Zobacz też: Kaczyński w kolejce na operacje kolana. Nowacka złapała się za głowę
Przekop Mierzei Wiślanej. Ciężki sprzęt rozpoczął pracę
Co innego widać na zdjęciach opublikowanych przez fanpage Obóz dla Mierzei Wiślanej. Na mokradła i trzcinowiska wjechał ciężki sprzęt. Usypano groblę prowadzącą od strony Zalewu Wiślanego w kierunku Zatoki Gdańskiej.
- Zaczęto wydobywać piasek z miejsca przekopu. Służy on do budowy grobli i placu dla parku maszyn. Trzciny? Roślinność jest zwalana na bok. Schnie, zanim trafi na nowe miejsca. To zwykła dewastacja - relacjonuje WP mieszkaniec, który obserwuje prace od kilku dni.
Trwa ładowanie wpisu: facebook
Zaniepokojeni budową są burmistrz Krynicy Morskiej Krzysztof Swat i uczestnicy akcji Obóz dla Mierzei Wiślanej. Twierdzą, że prace ruszyły przedwcześnie i niezgodne z prawem. Nie rozpatrzono jeszcze protestów samorządów i ekologów w tej sprawie.

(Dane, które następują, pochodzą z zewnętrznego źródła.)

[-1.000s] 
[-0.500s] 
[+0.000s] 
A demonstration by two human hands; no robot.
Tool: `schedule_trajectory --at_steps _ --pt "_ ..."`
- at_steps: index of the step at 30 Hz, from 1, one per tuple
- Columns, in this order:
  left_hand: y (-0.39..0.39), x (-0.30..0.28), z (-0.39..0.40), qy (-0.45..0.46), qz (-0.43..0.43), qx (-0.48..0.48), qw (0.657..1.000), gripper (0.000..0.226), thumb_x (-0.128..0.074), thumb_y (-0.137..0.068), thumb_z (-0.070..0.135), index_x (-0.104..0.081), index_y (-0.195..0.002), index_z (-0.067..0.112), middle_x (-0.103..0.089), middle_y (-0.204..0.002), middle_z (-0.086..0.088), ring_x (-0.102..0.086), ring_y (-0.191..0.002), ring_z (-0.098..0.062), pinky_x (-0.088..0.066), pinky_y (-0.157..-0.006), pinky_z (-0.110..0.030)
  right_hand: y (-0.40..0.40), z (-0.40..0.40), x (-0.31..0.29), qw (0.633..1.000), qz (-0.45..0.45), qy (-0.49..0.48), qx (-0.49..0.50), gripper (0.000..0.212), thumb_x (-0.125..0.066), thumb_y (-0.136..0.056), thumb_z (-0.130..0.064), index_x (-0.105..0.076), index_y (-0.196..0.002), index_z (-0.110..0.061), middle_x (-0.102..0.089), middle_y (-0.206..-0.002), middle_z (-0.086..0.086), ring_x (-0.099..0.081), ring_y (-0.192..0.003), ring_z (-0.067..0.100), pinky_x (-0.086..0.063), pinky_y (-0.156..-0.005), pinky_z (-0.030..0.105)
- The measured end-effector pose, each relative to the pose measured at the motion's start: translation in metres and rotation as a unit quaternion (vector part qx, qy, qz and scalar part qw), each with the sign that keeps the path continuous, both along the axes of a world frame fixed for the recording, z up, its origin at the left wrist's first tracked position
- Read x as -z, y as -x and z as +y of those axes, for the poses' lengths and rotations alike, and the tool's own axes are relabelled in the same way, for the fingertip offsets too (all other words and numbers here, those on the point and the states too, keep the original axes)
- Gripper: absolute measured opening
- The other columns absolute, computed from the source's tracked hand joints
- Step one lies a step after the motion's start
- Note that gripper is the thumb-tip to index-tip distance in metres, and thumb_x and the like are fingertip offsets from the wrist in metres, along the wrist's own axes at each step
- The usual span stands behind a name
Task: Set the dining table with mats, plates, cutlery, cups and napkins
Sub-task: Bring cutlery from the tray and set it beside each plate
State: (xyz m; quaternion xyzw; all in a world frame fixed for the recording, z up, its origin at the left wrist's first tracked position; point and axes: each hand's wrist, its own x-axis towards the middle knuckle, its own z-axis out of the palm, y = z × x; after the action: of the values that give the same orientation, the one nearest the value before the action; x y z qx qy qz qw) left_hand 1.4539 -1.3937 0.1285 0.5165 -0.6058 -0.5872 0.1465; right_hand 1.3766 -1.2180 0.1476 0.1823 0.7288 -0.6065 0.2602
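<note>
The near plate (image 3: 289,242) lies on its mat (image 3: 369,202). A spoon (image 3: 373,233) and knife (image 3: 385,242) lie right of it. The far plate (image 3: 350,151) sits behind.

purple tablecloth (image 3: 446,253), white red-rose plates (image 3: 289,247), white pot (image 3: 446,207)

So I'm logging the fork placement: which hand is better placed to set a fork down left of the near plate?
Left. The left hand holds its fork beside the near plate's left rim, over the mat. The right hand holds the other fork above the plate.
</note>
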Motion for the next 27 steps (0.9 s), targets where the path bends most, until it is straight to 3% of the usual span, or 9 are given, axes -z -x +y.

- Przecież Komisja Europejska apelowała o wstrzymanie wszelkich prac do czasu rozstrzygnięcia problemu oddziaływania budowy na obszary Natura 2000. Sądzę, że prace rozpoczęto, aby minister gospodarki morskiej mógł pochwalić się postępem na budowie jeszcze przed wyborami - komentuje członek grupy Obóz dla Mierzei Wiślanej.
Przekop Mierzei Wiślanej. Urzędnik postawił ponad 140 warunków
Jaki jest status budowy? Pozwolenie na budowę zostało wydane na początku roku. Urząd Morski w Gdyni nie podpisał jeszcze umowy z wykonawcą przekopu. Ma to nastąpić lada dzień. Według deklaracji Marka Gróbarczyka ministra gospodarki morskiej prace budowlane mają rozpocząć się jesienią.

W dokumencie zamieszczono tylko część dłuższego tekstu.